Es alarmante, pero no sorprendente. Un 52% de los chicos de 16 a 24 años cree que el feminismo ha ido demasiado lejos hasta el punto de discriminarles. Un 36,1% de los jóvenes de 18 a 28 años votaría a Vox. Datos fríos y contundentes del CIS que reflejan una tendencia inquietante: la extrema derecha no solo está calando en los adolescentes, sino que lo está haciendo con una eficacia apabullante. Y lo peor es que esto no es un accidente, sino el resultado de un cóctel explosivo: desinformación, redes sociales y la falta de un modelo educativo adaptado a la era digital.
La influencia de las redes es innegable. A diferencia de los medios tradicionales, donde al menos existe cierto filtro editorial, en plataformas como TikTok, Twitch o YouTube, el algoritmo premia lo impactante, lo polarizador, lo emocional. Y ahí es donde entra la extrema derecha, con mensajes simplificados hasta el absurdo, diseñados para captar a jóvenes descontentos, desorientados o simplemente aburridos. La desinformación no necesita ser sofisticada para calar, solo necesita repetirse lo suficiente y apelar a las emociones adecuadas.
El problema es que el sistema educativo sigue anclado en el siglo XX, mientras que los adolescentes ya viven en un ecosistema informativo del siglo XXI. Salvo contadas ocasiones, se les enseña a hacer comentarios de texto, pero no a analizar críticamente la basura que consumen a diario en redes. Se les obliga a cursar religión, pero nadie les explica cómo funciona un algoritmo o cómo detectar un bulo. Y así, sin herramientas, acaban expuestos a discursos de odio disfrazados de «rebeldía» o «políticamente incorrecto».
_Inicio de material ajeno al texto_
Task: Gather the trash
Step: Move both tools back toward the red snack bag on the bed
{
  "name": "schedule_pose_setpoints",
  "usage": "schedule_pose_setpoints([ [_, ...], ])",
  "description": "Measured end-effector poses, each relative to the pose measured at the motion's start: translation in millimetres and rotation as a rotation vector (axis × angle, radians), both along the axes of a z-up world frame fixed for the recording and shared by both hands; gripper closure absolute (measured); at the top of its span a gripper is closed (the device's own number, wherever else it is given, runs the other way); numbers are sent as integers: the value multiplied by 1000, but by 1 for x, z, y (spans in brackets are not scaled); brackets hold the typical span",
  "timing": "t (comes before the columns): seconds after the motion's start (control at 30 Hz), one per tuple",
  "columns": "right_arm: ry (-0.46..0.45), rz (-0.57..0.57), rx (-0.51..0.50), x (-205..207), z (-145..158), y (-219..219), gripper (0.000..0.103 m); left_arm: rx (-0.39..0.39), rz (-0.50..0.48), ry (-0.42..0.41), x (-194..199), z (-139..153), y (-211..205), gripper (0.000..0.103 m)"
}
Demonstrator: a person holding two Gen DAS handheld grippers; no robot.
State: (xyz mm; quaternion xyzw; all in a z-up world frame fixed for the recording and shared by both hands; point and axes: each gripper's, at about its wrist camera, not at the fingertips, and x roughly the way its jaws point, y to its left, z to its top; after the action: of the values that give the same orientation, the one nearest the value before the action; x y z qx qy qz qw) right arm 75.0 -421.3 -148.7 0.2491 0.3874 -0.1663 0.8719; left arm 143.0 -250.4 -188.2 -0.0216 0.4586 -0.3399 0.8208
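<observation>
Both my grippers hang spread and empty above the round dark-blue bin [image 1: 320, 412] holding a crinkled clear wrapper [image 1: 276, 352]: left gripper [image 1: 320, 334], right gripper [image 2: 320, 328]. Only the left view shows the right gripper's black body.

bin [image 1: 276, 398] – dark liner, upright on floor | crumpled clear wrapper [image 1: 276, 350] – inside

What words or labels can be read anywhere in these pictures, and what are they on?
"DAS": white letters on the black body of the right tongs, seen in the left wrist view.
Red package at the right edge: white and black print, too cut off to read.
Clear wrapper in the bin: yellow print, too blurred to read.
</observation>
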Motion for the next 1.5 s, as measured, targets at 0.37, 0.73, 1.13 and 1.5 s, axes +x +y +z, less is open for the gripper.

Pero no solo los colegios tienen la obligación de educar a nuestros hijos. Los padres tienen una responsabilidad ineludible en esta ecuación. No se puede delegar toda la formación en los docentes y luego llevarse las manos a la cabeza cuando los adolescentes repiten discursos extremistas que han absorbido en internet. Hay que estar presentes, hay que dialogar, hay que supervisar lo que consumen en redes y, sobre todo, hay que educar con el ejemplo. Si en casa se fomentan ideas simplistas, si se replica sin cuestionamiento lo que se ve en redes, no podemos esperar que los jóvenes desarrollen un pensamiento crítico por arte de magia.
Hay que aceptar una realidad: los profesores ya no tienen el monopolio de la educación. Ahora compiten con streamers, influencers y youtubers que, a golpe de clickbait y memes, modelan la opinión de miles de adolescentes. Y si no nos gusta lo que está pasando, hay que dejar de lamentarse y empezar a actuar. Necesitamos una educación digital obligatoria en las aulas, una alfabetización mediática real. Necesitamos enseñar pensamiento crítico con la misma urgencia con la que se enseña matemáticas. Y necesitamos que la sociedad en su conjunto deje de menospreciar el poder de las redes sociales en la construcción de ideologías.
El problema no es que los jóvenes sean de derechas o de izquierdas. El problema es que estén adoptando posturas extremas sin haber tenido acceso a un debate real, sin haber sido entrenados para cuestionar la información que consumen. Si no queremos que el futuro sea una distopía dominada por bulos y fanatismo, es hora de ponernos serios con la educación digital. Porque, a estas alturas, aprender a identificar la manipulación en redes sociales es mucho más útil que memorizar la lista de los reyes godos o recitar el Padrenuestro en clase.